I don’t have to look that far to find racism comparable to that described and condemned by Twain in today’s world. We’ve made slavery illegal, at a horrible cost in human live that was justified as few wars ever are. We’ve made segregation illegal, spent billions trying to close education gaps only to founder on cultural reefs. The picture painted by Twain was highly accurate and to edit out any of his choices of words is historical revisionism, one of the truly great sins.
Today we have our first black POTUS. Today we have a resurgence of political obstructionism mostly driven by the racism we deny exists. We have a political party willing to let millions starve, willing to abolish health insurance reform, willing to demolish a more effective FDA, and willing to ignore the need for infrastructure repairs; because it was proposed by a black man in the White house.
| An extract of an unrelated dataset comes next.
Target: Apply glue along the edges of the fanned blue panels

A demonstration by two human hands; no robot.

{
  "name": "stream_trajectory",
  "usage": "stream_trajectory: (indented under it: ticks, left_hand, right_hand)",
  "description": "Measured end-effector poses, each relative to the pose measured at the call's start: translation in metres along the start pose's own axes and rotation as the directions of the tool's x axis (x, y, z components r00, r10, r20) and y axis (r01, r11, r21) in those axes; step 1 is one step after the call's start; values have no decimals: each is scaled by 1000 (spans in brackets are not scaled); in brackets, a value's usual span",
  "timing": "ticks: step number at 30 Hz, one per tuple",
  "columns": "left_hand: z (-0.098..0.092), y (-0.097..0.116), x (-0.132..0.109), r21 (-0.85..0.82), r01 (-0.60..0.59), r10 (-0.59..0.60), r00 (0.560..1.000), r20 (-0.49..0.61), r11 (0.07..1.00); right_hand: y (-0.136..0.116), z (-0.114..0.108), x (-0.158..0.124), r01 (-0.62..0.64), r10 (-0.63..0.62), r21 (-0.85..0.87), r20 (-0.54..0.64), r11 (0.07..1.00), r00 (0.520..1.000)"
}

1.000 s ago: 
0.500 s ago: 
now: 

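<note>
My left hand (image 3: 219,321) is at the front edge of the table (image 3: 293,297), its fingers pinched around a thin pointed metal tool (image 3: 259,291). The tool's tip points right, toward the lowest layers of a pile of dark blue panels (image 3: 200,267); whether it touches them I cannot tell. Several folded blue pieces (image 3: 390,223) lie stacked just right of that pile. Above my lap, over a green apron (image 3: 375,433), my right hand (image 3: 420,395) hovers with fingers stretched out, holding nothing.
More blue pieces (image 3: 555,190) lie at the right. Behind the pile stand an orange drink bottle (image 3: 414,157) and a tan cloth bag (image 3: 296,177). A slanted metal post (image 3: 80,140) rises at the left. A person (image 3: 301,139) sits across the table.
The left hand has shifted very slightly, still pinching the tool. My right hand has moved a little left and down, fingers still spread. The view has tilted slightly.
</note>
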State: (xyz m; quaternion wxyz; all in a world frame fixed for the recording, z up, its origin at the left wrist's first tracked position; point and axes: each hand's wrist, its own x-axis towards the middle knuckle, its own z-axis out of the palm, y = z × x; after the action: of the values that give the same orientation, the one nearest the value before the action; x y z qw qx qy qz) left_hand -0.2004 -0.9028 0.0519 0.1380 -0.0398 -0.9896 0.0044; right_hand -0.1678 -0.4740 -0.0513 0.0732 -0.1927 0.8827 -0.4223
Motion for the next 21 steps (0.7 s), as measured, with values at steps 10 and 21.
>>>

We don’t have weekly slave auctions today – unless we consider athletic contracts a form of servitude. We’ve opened schools, careers, and most aspects of American life to all our citizens. The civil rights activists of the 50s and 60s fought an incredible battle for all of us. It’s a shame to see their gains disregarded as they are by many today. It’s even worse to see those gains being whittled away by elected officials who would be perfectly at home in the era of Huck Finn.
Thank you, Mr. Clemens, for documenting a time and place in American history, in providing us a look at what we need to outgrow.